### What you need to do
Each line of the listing below must be set down exactly.
==== Data in this exercise
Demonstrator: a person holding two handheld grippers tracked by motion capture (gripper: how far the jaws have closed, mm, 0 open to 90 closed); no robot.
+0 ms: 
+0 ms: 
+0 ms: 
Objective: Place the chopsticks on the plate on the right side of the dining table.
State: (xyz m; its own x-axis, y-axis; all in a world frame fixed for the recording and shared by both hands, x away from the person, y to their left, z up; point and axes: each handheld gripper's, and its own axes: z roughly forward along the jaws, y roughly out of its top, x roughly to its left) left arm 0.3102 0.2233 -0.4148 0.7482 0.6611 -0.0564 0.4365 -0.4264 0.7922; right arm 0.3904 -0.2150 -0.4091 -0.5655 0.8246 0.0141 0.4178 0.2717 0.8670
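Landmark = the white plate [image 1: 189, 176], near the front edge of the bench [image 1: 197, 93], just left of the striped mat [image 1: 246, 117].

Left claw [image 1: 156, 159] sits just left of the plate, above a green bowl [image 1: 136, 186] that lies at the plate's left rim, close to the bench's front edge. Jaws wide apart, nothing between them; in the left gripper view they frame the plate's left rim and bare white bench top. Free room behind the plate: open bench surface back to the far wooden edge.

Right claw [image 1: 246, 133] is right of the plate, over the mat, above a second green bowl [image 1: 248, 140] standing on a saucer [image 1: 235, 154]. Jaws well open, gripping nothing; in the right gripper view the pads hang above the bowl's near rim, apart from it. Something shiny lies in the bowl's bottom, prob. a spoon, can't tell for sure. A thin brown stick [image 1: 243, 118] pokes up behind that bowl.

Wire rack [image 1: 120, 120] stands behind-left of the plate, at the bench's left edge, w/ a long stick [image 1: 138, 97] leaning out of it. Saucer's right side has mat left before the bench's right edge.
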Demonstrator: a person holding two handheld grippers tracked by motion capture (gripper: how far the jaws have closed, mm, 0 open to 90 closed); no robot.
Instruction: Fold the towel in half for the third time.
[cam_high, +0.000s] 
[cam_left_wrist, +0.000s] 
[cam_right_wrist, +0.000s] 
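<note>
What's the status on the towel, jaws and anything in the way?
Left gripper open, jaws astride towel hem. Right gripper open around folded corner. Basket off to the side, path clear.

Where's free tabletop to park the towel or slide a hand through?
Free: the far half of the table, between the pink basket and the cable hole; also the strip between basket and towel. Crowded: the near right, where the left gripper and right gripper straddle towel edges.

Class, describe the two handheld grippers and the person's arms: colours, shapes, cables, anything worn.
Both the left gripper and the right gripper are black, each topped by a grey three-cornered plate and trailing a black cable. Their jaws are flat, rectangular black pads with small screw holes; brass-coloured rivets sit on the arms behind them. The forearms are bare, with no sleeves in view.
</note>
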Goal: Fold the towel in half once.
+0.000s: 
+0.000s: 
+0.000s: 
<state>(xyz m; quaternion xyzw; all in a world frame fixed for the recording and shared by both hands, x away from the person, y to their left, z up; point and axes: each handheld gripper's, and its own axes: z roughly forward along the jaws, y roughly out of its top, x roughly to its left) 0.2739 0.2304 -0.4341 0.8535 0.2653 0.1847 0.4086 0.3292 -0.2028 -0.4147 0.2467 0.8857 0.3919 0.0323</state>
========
### Finished exercise
Demonstrator: a person holding two handheld grippers tracked by motion capture (gripper: how far the jaws have closed, mm, 0 open to 90 closed); no robot.
+0 ms: 
+0 ms: 
+0 ms: 
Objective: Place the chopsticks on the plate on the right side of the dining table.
State: (xyz m; its own x-axis, y-axis; all in a world frame fixed for the recording and shared by both hands, x away from the person, y to their left, z up; point and axes: each handheld gripper's, and its own axes: z roughly forward along the jaws, y roughly out of its top, x roughly to its left) left arm 0.3102 0.2233 -0.4148 0.7482 0.6611 -0.0564 0.4365 -0.4264 0.7922; right arm 0.3904 -0.2150 -0.4091 -0.5655 0.8246 0.0141 0.4178 0.2717 0.8670
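Landmark = the white plate [image 1: 189, 176], near the front edge of the bench [image 1: 197, 93], just left of the striped mat [image 1: 246, 117].

Left claw [image 1: 156, 159] sits just left of the plate, above a green bowl [image 1: 136, 186] that lies at the plate's left rim, close to the bench's front edge. Jaws wide apart, nothing between them; in the left gripper view they frame the plate's left rim and bare white bench top. Free room behind the plate: open bench surface back to the far wooden edge.

Right claw [image 1: 246, 133] is right of the plate, over the mat, above a second green bowl [image 1: 248, 140] standing on a saucer [image 1: 235, 154]. Jaws well open, gripping nothing; in the right gripper view the pads hang above the bowl's near rim, apart from it. Something shiny lies in the bowl's bottom, prob. a spoon, can't tell for sure. A thin brown stick [image 1: 243, 118] pokes up behind that bowl.

Wire rack [image 1: 120, 120] stands behind-left of the plate, at the bench's left edge, w/ a long stick [image 1: 138, 97] leaning out of it. Saucer's right side has mat left before the bench's right edge.
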Demonstrator: a person holding two handheld grippers tracked by motion capture (gripper: how far the jaws have closed, mm, 0 open to 90 closed); no robot.
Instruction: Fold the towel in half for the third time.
[cam_high, +0.000s] 
[cam_left_wrist, +0.000s] 
[cam_right_wrist, +0.000s] 
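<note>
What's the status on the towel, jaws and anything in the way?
Left gripper open, jaws astride towel hem. Right gripper open around folded corner. Basket off to the side, path clear.

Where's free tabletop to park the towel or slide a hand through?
Free: the far half of the table, between the pink basket and the cable hole; also the strip between basket and towel. Crowded: the near right, where the left gripper and right gripper straddle towel edges.

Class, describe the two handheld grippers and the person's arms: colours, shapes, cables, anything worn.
Both the left gripper and the right gripper are black, each topped by a grey three-cornered plate and trailing a black cable. Their jaws are flat, rectangular black pads with small screw holes; brass-coloured rivets sit on the arms behind them. The forearms are bare, with no sleeves in view.
</note>
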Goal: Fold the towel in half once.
+0.000s: 
+0.000s: 
+0.000s: 
<state>(xyz m; quaternion xyzw; all in a world frame fixed for the recording and shared by both hands, x away from the person, y to their left, z up; point and axes: each handheld gripper's, and its own axes: z roughly forward along the jaws, y roughly out of its top, x roughly to its left) 0.2739 0.2304 -0.4341 0.8535 0.2653 0.1847 0.4086 0.3292 -0.2028 -0.4147 0.2467 0.8857 0.3919 0.0323</state>

The output for this exercise is finished.